▶ [Work to be completed]:
From the listing below, pull out every line where the string "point" appears.

▶ [Provided material]:
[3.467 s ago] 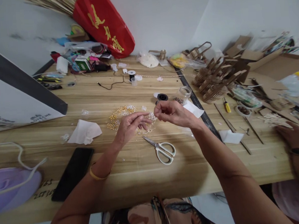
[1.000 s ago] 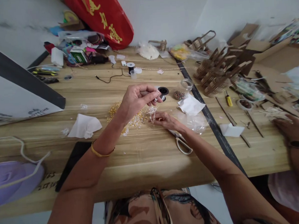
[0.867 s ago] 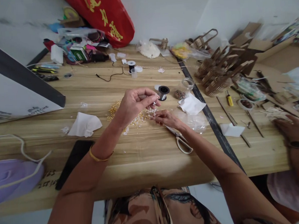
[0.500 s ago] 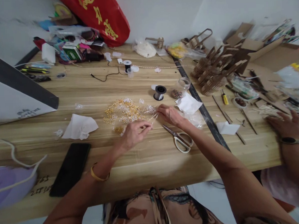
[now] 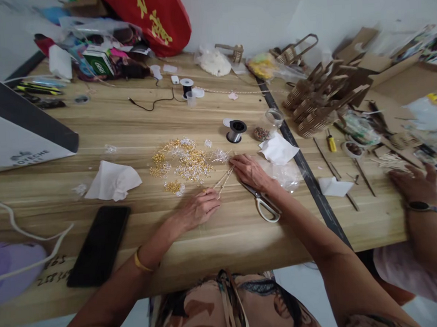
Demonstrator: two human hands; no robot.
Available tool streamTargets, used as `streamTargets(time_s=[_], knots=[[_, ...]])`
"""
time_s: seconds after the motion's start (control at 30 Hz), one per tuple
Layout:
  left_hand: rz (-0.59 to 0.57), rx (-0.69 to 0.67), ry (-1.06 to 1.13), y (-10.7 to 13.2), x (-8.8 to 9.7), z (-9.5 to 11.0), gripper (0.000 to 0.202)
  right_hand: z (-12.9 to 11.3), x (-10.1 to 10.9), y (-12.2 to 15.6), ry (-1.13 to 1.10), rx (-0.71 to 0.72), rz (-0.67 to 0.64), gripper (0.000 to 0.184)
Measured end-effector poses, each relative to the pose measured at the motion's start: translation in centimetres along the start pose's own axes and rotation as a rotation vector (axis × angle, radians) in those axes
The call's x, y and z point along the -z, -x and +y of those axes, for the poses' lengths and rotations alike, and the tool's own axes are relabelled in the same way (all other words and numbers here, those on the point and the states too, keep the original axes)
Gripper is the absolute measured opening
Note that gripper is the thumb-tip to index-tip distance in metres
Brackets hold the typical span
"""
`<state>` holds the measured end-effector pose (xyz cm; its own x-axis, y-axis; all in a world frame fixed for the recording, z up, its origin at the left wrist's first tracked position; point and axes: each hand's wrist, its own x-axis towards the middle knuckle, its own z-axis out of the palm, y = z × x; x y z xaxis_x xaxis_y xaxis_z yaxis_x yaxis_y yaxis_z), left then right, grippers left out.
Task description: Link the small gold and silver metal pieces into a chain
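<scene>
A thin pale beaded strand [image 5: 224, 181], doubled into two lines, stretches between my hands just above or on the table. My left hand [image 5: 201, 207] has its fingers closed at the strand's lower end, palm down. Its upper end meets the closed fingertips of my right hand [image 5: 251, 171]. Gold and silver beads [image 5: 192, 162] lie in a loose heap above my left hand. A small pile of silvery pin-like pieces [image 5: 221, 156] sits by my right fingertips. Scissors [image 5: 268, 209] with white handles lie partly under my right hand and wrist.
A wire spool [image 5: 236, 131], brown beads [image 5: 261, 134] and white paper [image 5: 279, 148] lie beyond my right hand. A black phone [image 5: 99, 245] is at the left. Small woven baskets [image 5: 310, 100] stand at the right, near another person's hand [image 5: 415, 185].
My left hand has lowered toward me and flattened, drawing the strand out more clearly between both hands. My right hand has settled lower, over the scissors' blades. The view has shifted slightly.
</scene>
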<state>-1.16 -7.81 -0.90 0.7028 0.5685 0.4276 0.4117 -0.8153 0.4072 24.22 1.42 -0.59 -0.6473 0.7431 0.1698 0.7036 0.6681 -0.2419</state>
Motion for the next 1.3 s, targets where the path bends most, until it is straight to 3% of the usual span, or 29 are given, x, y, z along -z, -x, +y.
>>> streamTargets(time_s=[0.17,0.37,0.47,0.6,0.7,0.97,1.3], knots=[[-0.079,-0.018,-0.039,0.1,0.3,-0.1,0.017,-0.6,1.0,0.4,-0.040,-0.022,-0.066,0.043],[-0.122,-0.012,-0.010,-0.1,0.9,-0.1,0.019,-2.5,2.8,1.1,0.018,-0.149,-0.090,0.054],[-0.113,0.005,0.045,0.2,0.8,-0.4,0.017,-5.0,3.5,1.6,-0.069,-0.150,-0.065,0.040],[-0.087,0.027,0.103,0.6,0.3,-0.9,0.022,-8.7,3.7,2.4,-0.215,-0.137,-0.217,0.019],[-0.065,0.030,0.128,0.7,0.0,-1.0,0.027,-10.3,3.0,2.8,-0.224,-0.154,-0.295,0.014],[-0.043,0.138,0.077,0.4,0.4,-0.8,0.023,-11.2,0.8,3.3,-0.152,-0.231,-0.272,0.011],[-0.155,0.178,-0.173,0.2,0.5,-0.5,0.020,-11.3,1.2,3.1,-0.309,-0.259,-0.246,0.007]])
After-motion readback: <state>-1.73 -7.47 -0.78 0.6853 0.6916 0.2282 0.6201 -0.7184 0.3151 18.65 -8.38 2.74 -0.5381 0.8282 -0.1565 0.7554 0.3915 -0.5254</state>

▶ [Output for this exercise]:
The call's x, y and z point along the -z, -x and +y of those axes, for the poses' lengths and rotations alike, and the tool's own axes are relabelled in the same way (all other words and numbers here, those on the point and the states too, keep the original axes)
`<state>` holds the measured end-effector pose (xyz cm; its own x-axis, y-axis; all in a world frame fixed for the recording, z up, its origin at the left wrist's first tracked position; point and axes: each hand's wrist, its own x-axis towards the middle knuckle, its own z-axis out of the palm, y = z × x; x y z xaxis_x xaxis_y xaxis_z yaxis_x yaxis_y yaxis_z), left then right, grippers left out.

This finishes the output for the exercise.